» Brief
Of the lines in the data below, count the ones holding the string "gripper", and answer with that number only.

» Given information

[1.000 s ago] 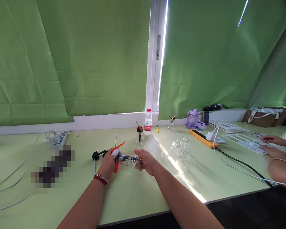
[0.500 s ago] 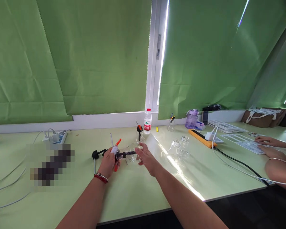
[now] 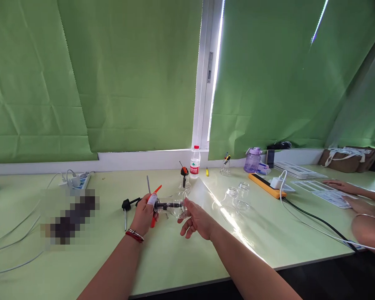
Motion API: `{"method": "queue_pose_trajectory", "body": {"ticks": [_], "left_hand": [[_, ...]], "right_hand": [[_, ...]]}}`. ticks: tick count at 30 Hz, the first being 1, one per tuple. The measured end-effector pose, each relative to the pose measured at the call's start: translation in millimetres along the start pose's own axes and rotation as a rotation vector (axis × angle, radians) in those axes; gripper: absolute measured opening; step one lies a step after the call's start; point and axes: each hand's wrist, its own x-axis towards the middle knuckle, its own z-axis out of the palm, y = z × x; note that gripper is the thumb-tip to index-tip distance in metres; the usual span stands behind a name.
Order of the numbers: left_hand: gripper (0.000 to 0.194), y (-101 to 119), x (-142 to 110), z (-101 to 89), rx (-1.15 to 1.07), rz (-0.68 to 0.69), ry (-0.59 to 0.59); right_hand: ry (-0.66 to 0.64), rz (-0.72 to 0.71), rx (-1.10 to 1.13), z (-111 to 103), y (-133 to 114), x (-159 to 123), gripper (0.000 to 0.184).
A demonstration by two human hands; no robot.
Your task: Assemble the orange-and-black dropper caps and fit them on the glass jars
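In the head view, a clear jar (image 3: 178, 208) lies sideways between my hands, its mouth to the left. Dark, rod-like tool parts (image 3: 171, 205) show inside it. My left hand (image 3: 144, 214) is wrapped round the mouth end, together with an orange-and-white tool (image 3: 156, 191) whose exact kind I cannot make out. At the jar's base, my right hand (image 3: 197, 221) touches it with thumb and forefinger, the other fingers loosely bent below. Just left of my left hand is a black-headed tool (image 3: 126, 204) with a thin metal rod.
Behind the hands are a jar holding an orange-and-black tool (image 3: 184, 171) and a water bottle (image 3: 194, 163). Two clear jars (image 3: 243, 196) stand to the right, near an orange power strip (image 3: 265, 186) with cables. At far right rest another person's hands (image 3: 340, 186).
My right hand has shifted slightly down and right along the jar's base, and its lower fingers have spread. The orange tool has tilted a little. My left hand keeps its grip.
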Motion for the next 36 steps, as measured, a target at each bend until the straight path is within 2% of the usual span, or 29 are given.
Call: {"method": "queue_pose_trajectory", "body": {"ticks": [2,4,6,9,11,12,14,16,17,18,21,23,25,27,29,30,31,33,36], "left_hand": [[0.028,-0.8,0.0,-2.1,0.07,0.014,-0.024],[0.029,-0.4,-0.2,-3.9,0.127,0.031,-0.051],[0.029,0.3,0.1,-5.0,0.155,0.015,-0.062],[0.031,1.9,0.7,-5.0,0.126,-0.057,-0.081],[0.03,3.7,0.2,-3.8,0.078,-0.058,-0.08],[0.03,4.8,-0.4,-2.9,0.066,-0.042,-0.08],[0.029,6.8,-2.0,-1.2,0.088,0.002,-0.077],[0.028,7.8,-3.3,-0.3,0.141,0.023,-0.088],[0.028,7.9,-3.4,-0.2,0.163,0.019,-0.096],[0.029,7.6,-3.2,-0.4,0.176,0.005,-0.101],[0.03,6.0,-1.3,-1.4,0.175,-0.058,-0.109],[0.031,5.5,-0.5,-1.6,0.163,-0.072,-0.101],[0.031,6.1,-1.0,-0.9,0.158,-0.053,-0.101],[0.03,7.2,-2.4,0.1,0.177,-0.021,-0.118],[0.028,8.1,-3.9,0.9,0.213,0.0,-0.142],[0.028,8.1,-4.4,1.1,0.232,-0.001,-0.152],[0.028,7.9,-4.5,1.1,0.25,-0.012,-0.157],[0.03,6.8,-3.7,0.4,0.271,-0.051,-0.156],[0.03,5.5,0.2,-2.7,0.249,-0.119,-0.098]], "right_hand": [[0.028,0.02,0.033,1.6,1.3,1.0,0.067],[0.061,-0.003,-0.029,2.6,-1.5,-3.4,0.063],[0.097,-0.174,-0.244,3.1,-7.3,-13.0,0.055],[0.098,-0.599,-0.67,3.6,-16.7,-27.7,0.056],[0.12,-0.714,-0.756,3.3,-19.2,-29.8,0.063],[0.15,-0.686,-0.709,2.7,-18.7,-27.7,0.065],[0.19,-0.486,-0.512,1.3,-14.1,-19.5,0.061],[0.122,-0.234,-0.391,0.2,-7.3,-12.2,0.054],[0.098,-0.194,-0.409,0.1,-4.3,-10.9,0.055],[0.107,-0.243,-0.482,0.4,-2.0,-11.5,0.055],[0.131,-0.675,-0.861,3.0,-1.5,-21.1,0.055],[0.112,-0.821,-0.996,4.5,-4.7,-25.9,0.056],[0.163,-0.743,-0.903,4.3,-7.7,-24.4,0.065],[0.196,-0.486,-0.65,2.2,-8.4,-18.2,0.069],[0.123,-0.228,-0.453,-0.3,-6.7,-12.3,0.064],[0.084,-0.171,-0.434,-1.0,-5.3,-11.0,0.063],[0.067,-0.186,-0.482,-1.2,-3.8,-11.1,0.064],[0.114,-0.413,-0.741,0.1,-1.1,-15.3,0.071],[0.197,-0.903,-1.286,1.7,1.2,-26.6,0.067]]}}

» Output for this exercise
2